Monologue de Marat, personnage central, résistant (et libertin) :
« … C’est vrai, je mange seul, je parle seul. Un conspirateur est bien obligé de vivre seul : le métier l’exige. Je monologue à longueur de journées dans les rues et les jardins, les cafés et les restaurants, les trains et les gares, les salles d’attente et les chambres d’hôtel, ah ! j’aurai mené mon monologue intérieur dans tous les hôtels de France, zone sud et zone nord, commis voyageur en terrorisme. La Résistance, le terrorisme comme disent les journaux, est essentiellement une longue promenade solitaire avec toutes sortes de pensées,
de souvenirs, de projets, d’amours secrètes et de rages étouffées, qu’on remâche sempiternellement, entre les rendez-vous d’une minute, entre deux signaux,
entre deux messages attendus huit jours et qu’il faut aussitôt brûler, entre deux amis fusillés, entre les yeux des flics qui vous guettent, entre chaque station de l’interminable itinéraire qui mène – malheur à soi s’il n’y mène pas -, qui mène au grand jour de sang où seront lavées toutes les hontes… »
Roger Vailland, Drôle de jeu, Phébus libretto, 2009, 297 p., page 48.

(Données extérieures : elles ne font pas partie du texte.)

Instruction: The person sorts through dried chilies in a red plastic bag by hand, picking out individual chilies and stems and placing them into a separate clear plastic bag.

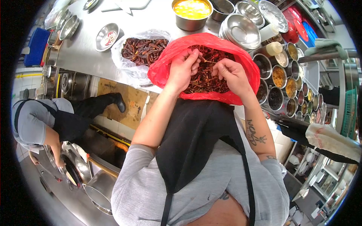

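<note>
My left hand (184, 68) is closed in a pinch over the open red plastic bag (166, 60), holding what looks like a dried chili (202, 59). From it a thin pale stem (209, 61) runs across to my right hand (232, 74), whose thumb and fingers are pinched on the stem's end. Dark red dried chilies with stems (209, 81) fill the red bag beneath both hands. Left of that bag, a clear plastic bag (120, 62) holds dried chilies (145, 51), mostly with no stems showing.
Behind the bags stand a pot of orange-yellow liquid (192, 9) and stacked metal bowls (241, 30). Several seasoning containers (279, 75) line the right side. A small metal bowl (107, 36) sits at left. A co-worker (49, 120) bends over pans at far left.
</note>
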`<state>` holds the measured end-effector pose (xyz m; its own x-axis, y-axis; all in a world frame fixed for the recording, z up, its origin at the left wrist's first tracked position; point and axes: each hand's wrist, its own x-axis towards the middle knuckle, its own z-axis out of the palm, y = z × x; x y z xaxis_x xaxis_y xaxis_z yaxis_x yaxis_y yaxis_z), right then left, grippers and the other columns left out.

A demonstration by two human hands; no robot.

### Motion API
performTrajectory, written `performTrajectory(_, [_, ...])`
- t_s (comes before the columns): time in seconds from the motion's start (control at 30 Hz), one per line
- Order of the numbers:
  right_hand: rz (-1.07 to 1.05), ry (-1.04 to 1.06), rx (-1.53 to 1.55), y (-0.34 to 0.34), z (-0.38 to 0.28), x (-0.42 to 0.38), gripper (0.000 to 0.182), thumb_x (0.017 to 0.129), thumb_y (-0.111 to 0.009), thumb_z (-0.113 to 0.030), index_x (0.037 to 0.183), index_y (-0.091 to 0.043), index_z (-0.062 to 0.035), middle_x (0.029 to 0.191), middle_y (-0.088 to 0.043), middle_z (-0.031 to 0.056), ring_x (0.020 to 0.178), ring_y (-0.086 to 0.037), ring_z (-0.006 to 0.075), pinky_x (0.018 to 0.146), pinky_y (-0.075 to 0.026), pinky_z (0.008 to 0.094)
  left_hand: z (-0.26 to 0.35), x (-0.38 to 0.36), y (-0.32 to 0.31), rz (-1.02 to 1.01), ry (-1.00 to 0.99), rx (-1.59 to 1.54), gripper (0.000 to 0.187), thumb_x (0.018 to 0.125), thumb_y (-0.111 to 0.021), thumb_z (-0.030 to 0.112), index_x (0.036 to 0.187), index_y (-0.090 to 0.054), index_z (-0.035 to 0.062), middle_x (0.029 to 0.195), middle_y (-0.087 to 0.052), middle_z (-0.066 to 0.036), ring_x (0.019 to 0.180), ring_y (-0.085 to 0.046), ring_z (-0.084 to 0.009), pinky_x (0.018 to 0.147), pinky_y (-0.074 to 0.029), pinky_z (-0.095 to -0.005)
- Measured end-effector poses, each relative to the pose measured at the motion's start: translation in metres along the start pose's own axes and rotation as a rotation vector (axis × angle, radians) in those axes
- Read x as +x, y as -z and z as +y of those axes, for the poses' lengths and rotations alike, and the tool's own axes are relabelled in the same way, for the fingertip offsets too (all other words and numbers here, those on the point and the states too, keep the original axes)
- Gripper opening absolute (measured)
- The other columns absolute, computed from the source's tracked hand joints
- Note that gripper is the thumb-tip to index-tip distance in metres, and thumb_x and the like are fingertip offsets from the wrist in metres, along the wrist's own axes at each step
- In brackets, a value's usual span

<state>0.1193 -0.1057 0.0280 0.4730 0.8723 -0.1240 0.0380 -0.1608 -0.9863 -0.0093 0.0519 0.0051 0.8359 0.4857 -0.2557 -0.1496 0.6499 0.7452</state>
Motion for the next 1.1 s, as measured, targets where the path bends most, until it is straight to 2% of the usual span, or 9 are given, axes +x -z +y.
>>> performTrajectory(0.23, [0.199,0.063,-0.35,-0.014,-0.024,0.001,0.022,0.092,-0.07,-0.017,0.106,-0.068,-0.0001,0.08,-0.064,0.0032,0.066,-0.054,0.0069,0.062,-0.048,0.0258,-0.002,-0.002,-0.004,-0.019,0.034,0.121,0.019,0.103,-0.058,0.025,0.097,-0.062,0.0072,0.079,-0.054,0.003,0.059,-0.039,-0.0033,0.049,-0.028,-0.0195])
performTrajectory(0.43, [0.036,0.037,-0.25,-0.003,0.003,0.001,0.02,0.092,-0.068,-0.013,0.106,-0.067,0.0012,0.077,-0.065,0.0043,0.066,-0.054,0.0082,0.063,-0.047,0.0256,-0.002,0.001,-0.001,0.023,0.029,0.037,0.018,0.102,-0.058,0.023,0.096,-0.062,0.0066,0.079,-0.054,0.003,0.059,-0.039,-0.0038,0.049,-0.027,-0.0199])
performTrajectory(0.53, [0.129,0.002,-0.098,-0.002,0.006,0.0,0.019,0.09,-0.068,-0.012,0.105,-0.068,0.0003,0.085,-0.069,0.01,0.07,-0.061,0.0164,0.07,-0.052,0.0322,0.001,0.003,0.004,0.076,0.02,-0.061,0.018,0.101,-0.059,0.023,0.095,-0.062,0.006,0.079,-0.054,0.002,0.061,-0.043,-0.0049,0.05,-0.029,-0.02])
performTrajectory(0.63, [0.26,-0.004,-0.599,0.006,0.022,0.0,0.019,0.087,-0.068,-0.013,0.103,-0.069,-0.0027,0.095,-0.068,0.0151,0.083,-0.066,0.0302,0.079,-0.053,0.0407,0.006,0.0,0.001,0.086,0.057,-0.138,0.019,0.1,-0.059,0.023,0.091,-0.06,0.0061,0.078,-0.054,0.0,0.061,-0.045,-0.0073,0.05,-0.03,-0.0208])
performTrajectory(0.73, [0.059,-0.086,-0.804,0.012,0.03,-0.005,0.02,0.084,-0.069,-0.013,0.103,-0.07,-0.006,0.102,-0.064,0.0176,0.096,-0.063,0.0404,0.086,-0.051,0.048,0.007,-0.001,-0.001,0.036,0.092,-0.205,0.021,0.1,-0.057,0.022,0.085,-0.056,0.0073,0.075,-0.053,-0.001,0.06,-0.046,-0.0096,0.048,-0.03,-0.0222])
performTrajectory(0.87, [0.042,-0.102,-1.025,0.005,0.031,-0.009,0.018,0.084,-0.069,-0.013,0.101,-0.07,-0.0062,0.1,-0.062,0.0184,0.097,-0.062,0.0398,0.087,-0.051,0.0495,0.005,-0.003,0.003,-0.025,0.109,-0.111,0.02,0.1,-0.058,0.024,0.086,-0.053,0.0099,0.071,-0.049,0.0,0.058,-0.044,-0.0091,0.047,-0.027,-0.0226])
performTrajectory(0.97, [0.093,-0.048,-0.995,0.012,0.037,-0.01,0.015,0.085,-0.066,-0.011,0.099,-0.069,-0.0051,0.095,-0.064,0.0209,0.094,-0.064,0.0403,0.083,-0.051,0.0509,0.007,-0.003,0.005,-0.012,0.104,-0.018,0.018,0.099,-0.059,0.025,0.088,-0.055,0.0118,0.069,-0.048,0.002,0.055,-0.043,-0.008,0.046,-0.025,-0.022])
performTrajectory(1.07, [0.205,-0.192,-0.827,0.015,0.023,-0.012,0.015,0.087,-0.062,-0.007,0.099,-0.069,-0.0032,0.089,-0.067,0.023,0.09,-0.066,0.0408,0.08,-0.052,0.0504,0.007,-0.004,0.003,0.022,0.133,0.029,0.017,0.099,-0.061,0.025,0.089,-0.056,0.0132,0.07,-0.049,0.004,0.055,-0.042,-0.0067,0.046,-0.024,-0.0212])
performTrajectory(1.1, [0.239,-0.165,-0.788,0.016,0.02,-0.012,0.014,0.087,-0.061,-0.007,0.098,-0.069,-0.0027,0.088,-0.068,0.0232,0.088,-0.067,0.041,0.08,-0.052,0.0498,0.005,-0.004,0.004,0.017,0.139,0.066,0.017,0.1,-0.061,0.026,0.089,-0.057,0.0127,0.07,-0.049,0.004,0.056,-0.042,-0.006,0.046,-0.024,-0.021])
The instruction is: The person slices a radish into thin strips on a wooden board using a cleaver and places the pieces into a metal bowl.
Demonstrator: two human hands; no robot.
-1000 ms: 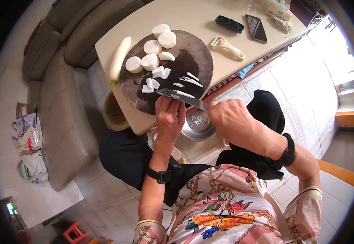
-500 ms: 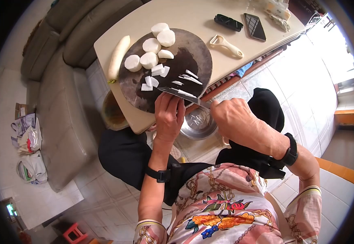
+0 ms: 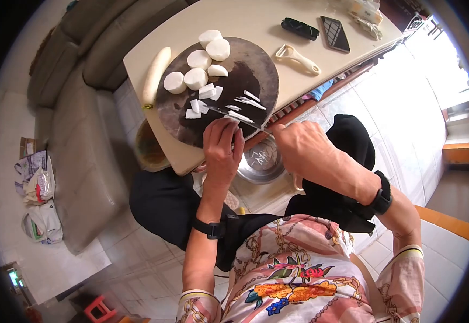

Affiche du Secrétariat Général de l'Information,
Vichy, 1943 (Photo JEA)
Commentaires
Remarquable monologue de la solitude forcée par le danger de trahison … On prend conscience de l’héroïsme des résistants de tous bords, en menace de torture et de mort … les idéologies poussent aussi à cet idéal de sacrifice jusqu’à l’ultime…
Ces situations là doivent générer une solitude absolument terrible.